TO DO -
Each line below should be set down again unchanged.

PROVIDED MATERIAL -
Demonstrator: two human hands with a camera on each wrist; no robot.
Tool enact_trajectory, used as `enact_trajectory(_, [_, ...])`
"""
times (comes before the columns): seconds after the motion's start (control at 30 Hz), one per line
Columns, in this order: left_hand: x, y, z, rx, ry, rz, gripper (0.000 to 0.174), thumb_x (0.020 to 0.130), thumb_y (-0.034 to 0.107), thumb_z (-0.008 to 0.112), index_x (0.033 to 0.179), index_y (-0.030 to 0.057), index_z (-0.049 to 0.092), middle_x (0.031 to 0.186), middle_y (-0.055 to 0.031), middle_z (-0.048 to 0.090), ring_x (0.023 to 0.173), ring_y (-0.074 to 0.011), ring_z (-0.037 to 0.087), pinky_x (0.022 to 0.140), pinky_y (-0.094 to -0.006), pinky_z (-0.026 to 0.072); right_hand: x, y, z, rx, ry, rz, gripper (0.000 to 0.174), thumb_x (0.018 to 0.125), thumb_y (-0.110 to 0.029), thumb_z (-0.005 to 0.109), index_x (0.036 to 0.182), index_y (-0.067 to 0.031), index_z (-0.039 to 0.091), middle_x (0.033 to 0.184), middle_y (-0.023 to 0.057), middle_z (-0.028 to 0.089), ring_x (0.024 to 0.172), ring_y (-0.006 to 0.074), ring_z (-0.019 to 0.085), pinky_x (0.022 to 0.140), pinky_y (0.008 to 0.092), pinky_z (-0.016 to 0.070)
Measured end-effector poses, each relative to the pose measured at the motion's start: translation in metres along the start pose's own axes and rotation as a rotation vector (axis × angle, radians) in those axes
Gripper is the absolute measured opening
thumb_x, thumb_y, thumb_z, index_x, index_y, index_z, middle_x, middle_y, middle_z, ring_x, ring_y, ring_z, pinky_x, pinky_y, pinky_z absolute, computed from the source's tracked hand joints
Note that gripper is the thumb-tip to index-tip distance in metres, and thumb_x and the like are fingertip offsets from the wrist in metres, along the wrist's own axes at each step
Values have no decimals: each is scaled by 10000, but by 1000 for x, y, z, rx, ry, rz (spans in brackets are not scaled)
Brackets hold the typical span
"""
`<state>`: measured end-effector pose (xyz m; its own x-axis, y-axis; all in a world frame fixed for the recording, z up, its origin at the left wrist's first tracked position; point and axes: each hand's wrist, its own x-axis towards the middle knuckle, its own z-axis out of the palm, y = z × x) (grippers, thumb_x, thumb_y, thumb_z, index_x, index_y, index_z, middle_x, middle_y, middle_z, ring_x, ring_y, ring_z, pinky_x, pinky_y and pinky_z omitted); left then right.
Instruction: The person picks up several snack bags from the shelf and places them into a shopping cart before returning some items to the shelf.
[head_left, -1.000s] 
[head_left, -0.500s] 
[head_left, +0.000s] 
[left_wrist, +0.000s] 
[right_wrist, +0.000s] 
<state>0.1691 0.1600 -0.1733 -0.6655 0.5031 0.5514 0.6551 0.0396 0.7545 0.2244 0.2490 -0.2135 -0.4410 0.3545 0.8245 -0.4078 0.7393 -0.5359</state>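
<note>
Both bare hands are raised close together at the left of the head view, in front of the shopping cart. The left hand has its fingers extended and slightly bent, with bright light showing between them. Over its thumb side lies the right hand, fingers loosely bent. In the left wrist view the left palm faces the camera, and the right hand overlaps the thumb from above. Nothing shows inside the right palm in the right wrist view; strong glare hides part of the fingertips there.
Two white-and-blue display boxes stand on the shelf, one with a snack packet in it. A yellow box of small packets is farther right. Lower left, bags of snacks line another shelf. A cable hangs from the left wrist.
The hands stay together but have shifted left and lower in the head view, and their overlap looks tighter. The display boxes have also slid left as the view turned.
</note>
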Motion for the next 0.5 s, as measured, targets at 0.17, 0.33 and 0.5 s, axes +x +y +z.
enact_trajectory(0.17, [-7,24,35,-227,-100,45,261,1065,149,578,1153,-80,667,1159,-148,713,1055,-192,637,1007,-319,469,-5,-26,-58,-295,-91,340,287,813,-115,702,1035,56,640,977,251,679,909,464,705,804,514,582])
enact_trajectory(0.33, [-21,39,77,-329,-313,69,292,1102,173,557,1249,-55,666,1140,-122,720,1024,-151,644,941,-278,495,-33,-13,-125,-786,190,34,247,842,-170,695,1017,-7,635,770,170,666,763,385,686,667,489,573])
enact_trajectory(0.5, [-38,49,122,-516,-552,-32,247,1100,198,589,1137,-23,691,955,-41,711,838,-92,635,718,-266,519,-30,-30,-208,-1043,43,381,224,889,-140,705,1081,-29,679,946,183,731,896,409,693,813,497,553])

TASK RESULT -
Demonstrator: two human hands with a camera on each wrist; no robot.
Tool enact_trajectory, used as `enact_trajectory(_, [_, ...])`
"""
times (comes before the columns): seconds after the motion's start (control at 30 Hz), one per line
Columns, in this order: left_hand: x, y, z, rx, ry, rz, gripper (0.000 to 0.174), thumb_x (0.020 to 0.130), thumb_y (-0.034 to 0.107), thumb_z (-0.008 to 0.112), index_x (0.033 to 0.179), index_y (-0.030 to 0.057), index_z (-0.049 to 0.092), middle_x (0.031 to 0.186), middle_y (-0.055 to 0.031), middle_z (-0.048 to 0.090), ring_x (0.023 to 0.173), ring_y (-0.074 to 0.011), ring_z (-0.037 to 0.087), pinky_x (0.022 to 0.140), pinky_y (-0.094 to -0.006), pinky_z (-0.026 to 0.072); right_hand: x, y, z, rx, ry, rz, gripper (0.000 to 0.174), thumb_x (0.018 to 0.125), thumb_y (-0.110 to 0.029), thumb_z (-0.005 to 0.109), index_x (0.036 to 0.182), index_y (-0.067 to 0.031), index_z (-0.039 to 0.091), middle_x (0.033 to 0.184), middle_y (-0.023 to 0.057), middle_z (-0.028 to 0.089), ring_x (0.024 to 0.172), ring_y (-0.006 to 0.074), ring_z (-0.019 to 0.085), pinky_x (0.022 to 0.140), pinky_y (0.008 to 0.092), pinky_z (-0.016 to 0.070)
Measured end-effector poses, each relative to the pose measured at the motion's start: translation in metres along the start pose's own axes and rotation as a rotation vector (axis × angle, radians) in those axes
Gripper is the absolute measured opening
thumb_x, thumb_y, thumb_z, index_x, index_y, index_z, middle_x, middle_y, middle_z, ring_x, ring_y, ring_z, pinky_x, pinky_y, pinky_z absolute, computed from the source's tracked hand joints
Note that gripper is the thumb-tip to index-tip distance in metres, and thumb_x and the like are fingertip offsets from the wrist in metres, along the wrist's own axes at each step
Values have no decimals: each is scaled by 10000, but by 1000 for x, y, z, rx, ry, rz (spans in brackets are not scaled)
Brackets hold the typical span
"""
`<state>`: measured end-effector pose (xyz m; its own x-axis, y-axis; all in a world frame fixed for the recording, z up, its origin at the left wrist's first tracked position; point and axes: each hand's wrist, its own x-axis towards the middle knuckle, its own z-axis out of the palm, y = z × x) (grippers, thumb_x, thumb_y, thumb_z, index_x, index_y, index_z, middle_x, middle_y, middle_z, ring_x, ring_y, ring_z, pinky_x, pinky_y and pinky_z omitted); left then right.
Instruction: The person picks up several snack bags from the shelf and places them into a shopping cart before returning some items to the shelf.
[head_left, -1.000s] 
[head_left, -0.500s] 
[head_left, +0.000s] 
[left_wrist, +0.000s] 
[right_wrist, +0.000s] 
<state>0.1691 0.1600 -0.1733 -0.6655 0.5031 0.5514 0.6551 0.0396 0.7545 0.2244 0.2490 -0.2135 -0.4410 0.3545 0.8245 -0.4078 0.7393 -0.5359</state>
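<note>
Both bare hands are raised close together at the left of the head view, in front of the shopping cart. The left hand has its fingers extended and slightly bent, with bright light showing between them. Over its thumb side lies the right hand, fingers loosely bent. In the left wrist view the left palm faces the camera, and the right hand overlaps the thumb from above. Nothing shows inside the right palm in the right wrist view; strong glare hides part of the fingertips there.
Two white-and-blue display boxes stand on the shelf, one with a snack packet in it. A yellow box of small packets is farther right. Lower left, bags of snacks line another shelf. A cable hangs from the left wrist.
The hands stay together but have shifted left and lower in the head view, and their overlap looks tighter. The display boxes have also slid left as the view turned.
</note>
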Motion for the next 0.5 s, as measured, targets at 0.17, 0.33 and 0.5 s, axes +x +y +z.
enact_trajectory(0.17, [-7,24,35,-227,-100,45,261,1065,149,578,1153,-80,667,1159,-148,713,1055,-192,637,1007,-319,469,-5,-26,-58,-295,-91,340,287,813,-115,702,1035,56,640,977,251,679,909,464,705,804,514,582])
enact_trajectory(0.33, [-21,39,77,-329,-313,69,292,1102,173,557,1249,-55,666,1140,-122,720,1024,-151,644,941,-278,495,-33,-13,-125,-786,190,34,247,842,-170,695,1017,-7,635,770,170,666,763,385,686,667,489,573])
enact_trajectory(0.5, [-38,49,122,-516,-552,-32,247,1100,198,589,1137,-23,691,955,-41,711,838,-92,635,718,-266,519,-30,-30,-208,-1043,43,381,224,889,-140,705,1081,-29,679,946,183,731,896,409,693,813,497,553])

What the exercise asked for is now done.